Home / Social media / Cars / Does this generational Audi RS3 drag race prove that new isn't always better?


Audi’s RS3 is one of the world’s most popular performance hatchbacks that has a cult-like following the world over. Featuring a 5-pot powerplant with one of the best soundtracks there is, that extra cylinder has made all the difference when it comes to power figures and performance figures. The more than average power figure for a hatchback is coupled to an all-wheel drive setup that gives the car points on the twisties too. When we saw the first generation released it was almost like a little supercar that your average Joe could afford without adding a 3rd bond to the house. The generation that followed was even better in terms of, well, everything. All the specs were better, on paper the numbers all improved so much that the end product was a car that’s still very much sought after even with an all-new model recently released. This generation of the RS3 is once again better when comparing it to the outgoing model, and those who have the means have upgraded, or plan to upgrade. The all-new RS3 is a beast in every way, and that extends to the price tag too, unfortunately.

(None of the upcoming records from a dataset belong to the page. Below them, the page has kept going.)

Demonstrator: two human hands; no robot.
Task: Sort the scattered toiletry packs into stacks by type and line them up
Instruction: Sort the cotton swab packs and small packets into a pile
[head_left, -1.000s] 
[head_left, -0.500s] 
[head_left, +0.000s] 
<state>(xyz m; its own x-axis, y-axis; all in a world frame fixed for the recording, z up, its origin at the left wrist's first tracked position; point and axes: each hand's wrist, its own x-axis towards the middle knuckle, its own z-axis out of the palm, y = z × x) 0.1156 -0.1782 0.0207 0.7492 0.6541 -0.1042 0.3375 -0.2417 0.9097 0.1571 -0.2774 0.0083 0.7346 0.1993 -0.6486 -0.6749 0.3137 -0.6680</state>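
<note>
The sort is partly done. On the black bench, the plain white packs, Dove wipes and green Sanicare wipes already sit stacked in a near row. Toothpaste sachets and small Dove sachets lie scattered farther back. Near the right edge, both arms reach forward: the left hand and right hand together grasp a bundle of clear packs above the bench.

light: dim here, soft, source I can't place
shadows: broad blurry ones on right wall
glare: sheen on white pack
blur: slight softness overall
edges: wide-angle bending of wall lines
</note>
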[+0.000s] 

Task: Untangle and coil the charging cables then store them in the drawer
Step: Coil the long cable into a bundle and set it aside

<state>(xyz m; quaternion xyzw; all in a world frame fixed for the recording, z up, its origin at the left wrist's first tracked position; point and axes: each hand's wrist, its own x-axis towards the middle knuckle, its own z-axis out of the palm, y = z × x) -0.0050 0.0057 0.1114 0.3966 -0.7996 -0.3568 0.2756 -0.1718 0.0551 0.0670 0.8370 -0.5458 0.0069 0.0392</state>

Just the like Golf GTi, the sales tag puts the car out of reach of most enthusiast drivers and owners, so the car would need to be a heck of a lot better than before to justify the bad financial decision. Is it though?

The Audi RS3 is in its 3rd generation (with a decent facelift in between). The first-gen RS3 features that signature turbocharged 2.5-litre 5-cylinder powerplant that’s rated at a healthy 254 kW with 480Nm of torque. This first-gen weighs in at 1 575 kg. The second generation has that same turbocharged 5-pot but the bump in power saw the power figure rise to 298 kw while the torque remained at 480 Nm, but the car was 65 kg lighter than the previous generation, and this meant it was quicker all round. The latest incarnation of the Audi RS 3 is rather good to look at, and the same turbocharged 2.5-litre 5-cylinder lump is now rated with the same power at 298 kW, but this time the torque saw a bump to 500 Nm and it’s gained back that previously lost 65 kg. When you look at all these figures, it looks like the weight and the power figures sort of even things out, so how would all of this equate to real world driving conditions.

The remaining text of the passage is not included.